What lines below include the word "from"? Copy each one.

(Input data Opens)

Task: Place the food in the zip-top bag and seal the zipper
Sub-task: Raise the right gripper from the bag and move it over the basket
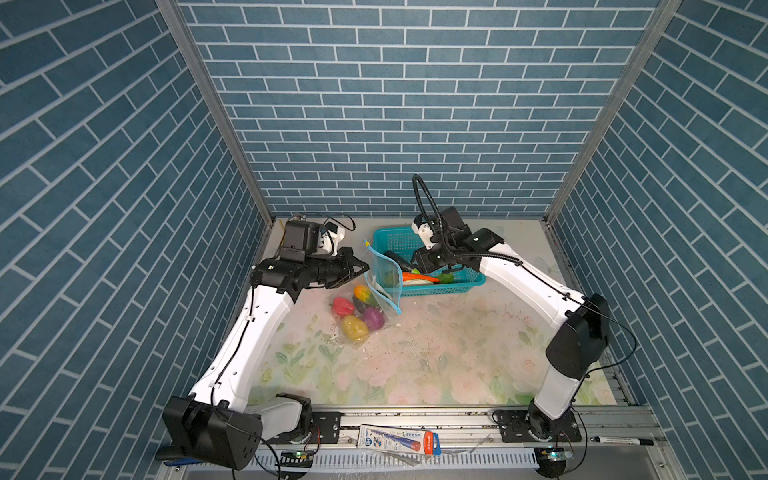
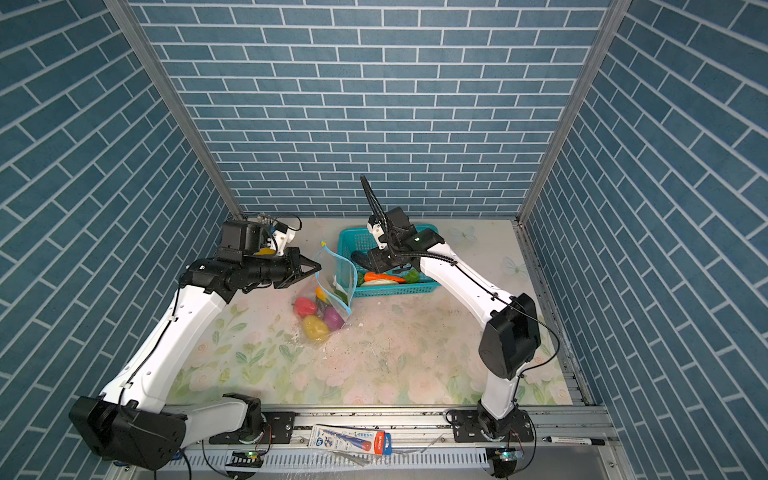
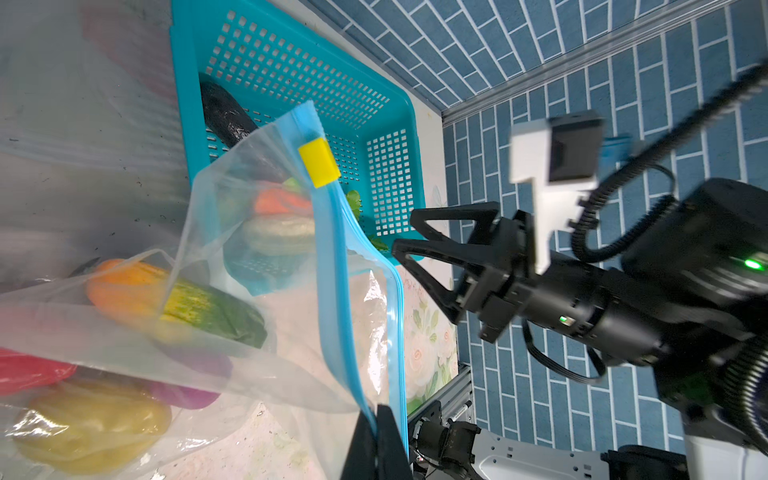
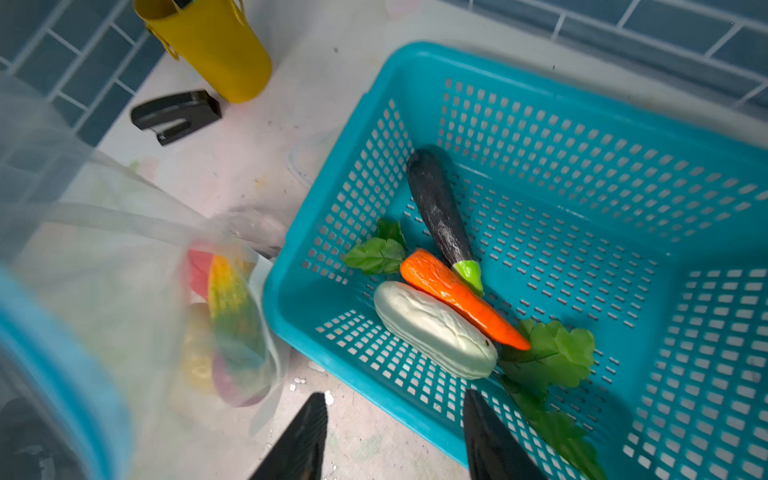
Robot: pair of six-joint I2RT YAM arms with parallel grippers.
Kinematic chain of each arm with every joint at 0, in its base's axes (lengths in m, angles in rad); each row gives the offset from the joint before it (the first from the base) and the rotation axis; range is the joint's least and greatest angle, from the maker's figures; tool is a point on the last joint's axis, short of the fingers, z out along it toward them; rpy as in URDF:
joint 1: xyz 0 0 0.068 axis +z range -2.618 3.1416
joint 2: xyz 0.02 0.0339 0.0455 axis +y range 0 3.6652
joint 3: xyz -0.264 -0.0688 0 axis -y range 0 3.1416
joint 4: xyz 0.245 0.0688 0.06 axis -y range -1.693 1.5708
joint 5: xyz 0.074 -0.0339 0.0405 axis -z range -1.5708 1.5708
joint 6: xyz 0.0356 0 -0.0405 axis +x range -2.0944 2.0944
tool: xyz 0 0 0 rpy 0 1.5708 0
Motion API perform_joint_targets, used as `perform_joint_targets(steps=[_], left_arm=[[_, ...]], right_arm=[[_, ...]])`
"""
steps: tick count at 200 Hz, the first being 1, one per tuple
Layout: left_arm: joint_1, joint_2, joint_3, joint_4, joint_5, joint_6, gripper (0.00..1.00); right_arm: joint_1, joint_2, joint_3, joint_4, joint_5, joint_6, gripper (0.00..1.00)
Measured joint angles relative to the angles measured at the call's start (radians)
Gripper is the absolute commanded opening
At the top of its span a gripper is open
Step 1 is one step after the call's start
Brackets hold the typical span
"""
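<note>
Top view: left claw (image 1: 365,268) clamps the bag (image 1: 380,276), held upright just beside the basket (image 1: 395,239). Left wrist: film looks limp and slippery, best held by its firmer blue strip (image 3: 328,266). Right wrist: right claw (image 4: 395,395) gapes empty near the carrot (image 4: 453,295), probably light and rigid.

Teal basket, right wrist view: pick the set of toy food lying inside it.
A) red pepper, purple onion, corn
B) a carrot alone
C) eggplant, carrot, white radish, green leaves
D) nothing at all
C: the right wrist view shows the eggplant, the carrot, the white radish and the green leaves all lying inside the teal basket.
</note>
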Motion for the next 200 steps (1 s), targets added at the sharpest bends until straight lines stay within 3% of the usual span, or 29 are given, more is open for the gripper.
perform_joint_targets(steps=[48, 130, 200], left_arm=[[0.000, -0.003, 0.003, -0.026, -0.010, 0.009, 0.00], [0.000, 0.022, 0.018, -0.027, -0.023, 0.009, 0.00], [0.000, 0.023, 0.018, -0.028, -0.023, 0.009, 0.00]], right_arm=[[-0.023, 0.153, 0.079, -0.036, -0.004, -0.057, 0.62], [-0.033, 0.395, 0.333, -0.091, -0.035, -0.312, 0.60], [-0.042, 0.616, 0.547, -0.098, -0.030, -0.394, 0.63]])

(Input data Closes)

■ Exercise response
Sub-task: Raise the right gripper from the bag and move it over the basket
Kinematic chain of each arm with every joint at 0, in its base's axes (lengths in m, angles in rad); each row gives the offset from the joint before it (the first from the base) and the rotation axis; range is the joint's least and greatest angle, from the maker's figures; tool is a point on the last joint's axis, short of the fingers, z out along it toward them; rpy as in URDF:

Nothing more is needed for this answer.